# [ABOUT THIS EXERCISE]
Using the listing, copy each whole line that features "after".

Segment Open

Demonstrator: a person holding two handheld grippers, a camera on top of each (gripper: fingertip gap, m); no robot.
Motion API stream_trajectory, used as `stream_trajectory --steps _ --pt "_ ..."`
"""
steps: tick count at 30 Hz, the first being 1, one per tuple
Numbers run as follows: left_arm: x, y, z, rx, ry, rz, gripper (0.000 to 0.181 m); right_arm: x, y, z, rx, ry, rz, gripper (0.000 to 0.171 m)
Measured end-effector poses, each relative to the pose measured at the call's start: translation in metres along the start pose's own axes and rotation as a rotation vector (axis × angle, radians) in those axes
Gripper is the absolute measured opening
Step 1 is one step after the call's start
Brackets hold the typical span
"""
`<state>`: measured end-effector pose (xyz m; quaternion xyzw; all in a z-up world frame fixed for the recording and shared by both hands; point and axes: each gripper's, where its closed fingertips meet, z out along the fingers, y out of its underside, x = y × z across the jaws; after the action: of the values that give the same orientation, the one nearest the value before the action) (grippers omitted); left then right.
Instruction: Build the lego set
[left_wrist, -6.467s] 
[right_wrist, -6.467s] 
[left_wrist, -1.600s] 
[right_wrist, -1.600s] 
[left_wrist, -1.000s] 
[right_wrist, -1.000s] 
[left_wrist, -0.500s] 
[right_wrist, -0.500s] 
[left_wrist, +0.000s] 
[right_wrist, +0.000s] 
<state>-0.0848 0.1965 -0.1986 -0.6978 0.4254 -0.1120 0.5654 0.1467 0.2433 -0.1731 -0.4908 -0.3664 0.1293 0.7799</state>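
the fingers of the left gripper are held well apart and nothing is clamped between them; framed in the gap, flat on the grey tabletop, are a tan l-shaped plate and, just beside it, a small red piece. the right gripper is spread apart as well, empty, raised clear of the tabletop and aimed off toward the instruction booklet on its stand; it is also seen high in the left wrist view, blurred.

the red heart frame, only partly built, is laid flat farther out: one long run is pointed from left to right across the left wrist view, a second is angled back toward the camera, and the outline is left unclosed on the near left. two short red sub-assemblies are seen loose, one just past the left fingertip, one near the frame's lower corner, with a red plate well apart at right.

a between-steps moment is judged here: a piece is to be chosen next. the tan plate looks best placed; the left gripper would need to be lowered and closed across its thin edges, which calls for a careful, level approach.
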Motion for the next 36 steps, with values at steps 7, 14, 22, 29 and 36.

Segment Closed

# [OUTPUT FOR THIS TASK]
Step 1 is one step after the call's start
`<state>`: measured end-effector pose (xyz m; quaternion xyzw; all in a z-up world frame fixed for the recording and shared by both hands; point and axes: each gripper's, where its closed fingertips meet, z out along the fingers, y out of its underside, x = y × z across the jaws; after the action: of the values that give the same orientation, the one nearest the value before the action) (grippers omitted); left then right.

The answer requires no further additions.